As demand for fuel efficiency rises, an increasing number of automotive companies are replacing their existing metal designs with carbon-fiber-reinforced polymer (CFRP) redesigns. Due to the handling and manufacturing processes associated with CFRP materials, engineers have more design freedom to create complex, light-weight designs, which would be infeasible to manufacture using metal. Additionally, it is likely that by redesigning with CFRP, many steel assemblies can be consolidated to significantly fewer parts, simplifying or potentially eliminating the assembly process. When designing an automotive crossmember using CFRP materials, designers often aim for a two-piece design (top and bottom), while utilizing reinforcement material where needed. The joining of these two pieces is typically accomplished with many mechanical fasteners and adhesives, significantly increasing the part count and the manufacturing complexity.

With the recent push for electrification, automotive engineers are constantly striving to improve efficiency and performance of vehicle concepts. Although multiple vehicle attributes affect range, the overall mass of the vehicle plays a significant role. Computational tools such as topology optimization (TO) have long been utilized in industry to reduce mass while meeting structural design constraints.

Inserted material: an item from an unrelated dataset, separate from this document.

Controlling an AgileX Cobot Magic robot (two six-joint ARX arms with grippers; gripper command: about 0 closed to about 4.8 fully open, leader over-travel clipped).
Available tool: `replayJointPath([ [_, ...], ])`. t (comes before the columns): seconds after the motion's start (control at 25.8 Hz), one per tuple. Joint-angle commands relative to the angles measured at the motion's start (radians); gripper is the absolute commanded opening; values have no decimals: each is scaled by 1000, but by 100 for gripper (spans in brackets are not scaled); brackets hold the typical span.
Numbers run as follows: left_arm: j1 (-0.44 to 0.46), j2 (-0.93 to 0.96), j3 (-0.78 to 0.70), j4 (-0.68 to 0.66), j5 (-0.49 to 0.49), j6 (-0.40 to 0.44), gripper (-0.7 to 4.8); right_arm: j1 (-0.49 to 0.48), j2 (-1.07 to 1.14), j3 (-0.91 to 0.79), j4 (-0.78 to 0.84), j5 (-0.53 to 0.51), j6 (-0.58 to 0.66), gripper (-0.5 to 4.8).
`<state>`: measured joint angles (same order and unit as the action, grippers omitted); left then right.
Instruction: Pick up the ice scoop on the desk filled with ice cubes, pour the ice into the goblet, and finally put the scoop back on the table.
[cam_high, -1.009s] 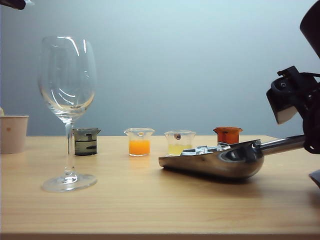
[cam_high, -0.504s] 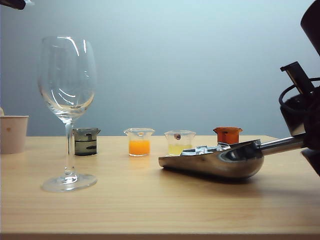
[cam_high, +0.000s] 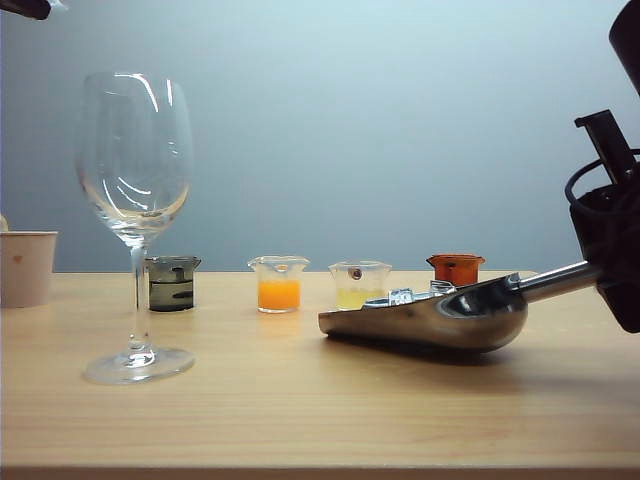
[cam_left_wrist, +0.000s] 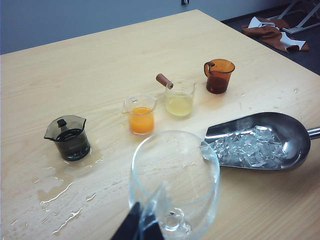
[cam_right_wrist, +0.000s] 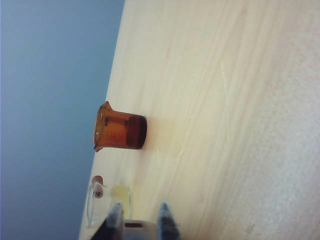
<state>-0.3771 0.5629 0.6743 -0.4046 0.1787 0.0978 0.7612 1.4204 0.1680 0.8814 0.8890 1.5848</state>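
The goblet (cam_high: 136, 215) is standing empty on the left of the table (cam_high: 300, 410), upright on its round foot. To its right the ice scoop (cam_high: 440, 318) is resting on the table with its bowl heaped with ice cubes (cam_left_wrist: 247, 147) and its handle slanting up toward the right edge. A paper cup (cam_high: 27, 267) is sitting at the far left. Four small beakers are lining up behind: a dark one (cam_high: 171, 282) holding dark liquid, a clear one (cam_high: 279, 284) holding orange liquid, a clear one (cam_high: 359, 285) holding pale yellow liquid, and an amber one (cam_high: 456, 269).

Compared with a second ago, the handle end of the scoop is sitting higher, and the ice is showing a little more above the rim. The right pincer (cam_right_wrist: 139, 220) is closing on the handle at the right edge; its fingertips are standing close together around the metal. The left pincer (cam_left_wrist: 142, 227) is hovering above the goblet's foot, and whether it is apart or together I cannot tell.

Water is lying in streaks on the pale wood near the dark beaker. A plain grey-blue wall is rising behind.
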Motion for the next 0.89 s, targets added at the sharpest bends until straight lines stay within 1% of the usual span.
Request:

Over time, TO methods have been extended from traditional single material topology optimization (SMTO) to advanced methods such as multi-material topology optimization (MMTO). These advanced computational tools provide more design freedom in the conceptual design phase to develop superior load paths not possible with SMTO. However, MMTO is limited by the assumption of perfect joining between dissimilar materials, requiring manual re-interpretation to develop manufacturable designs.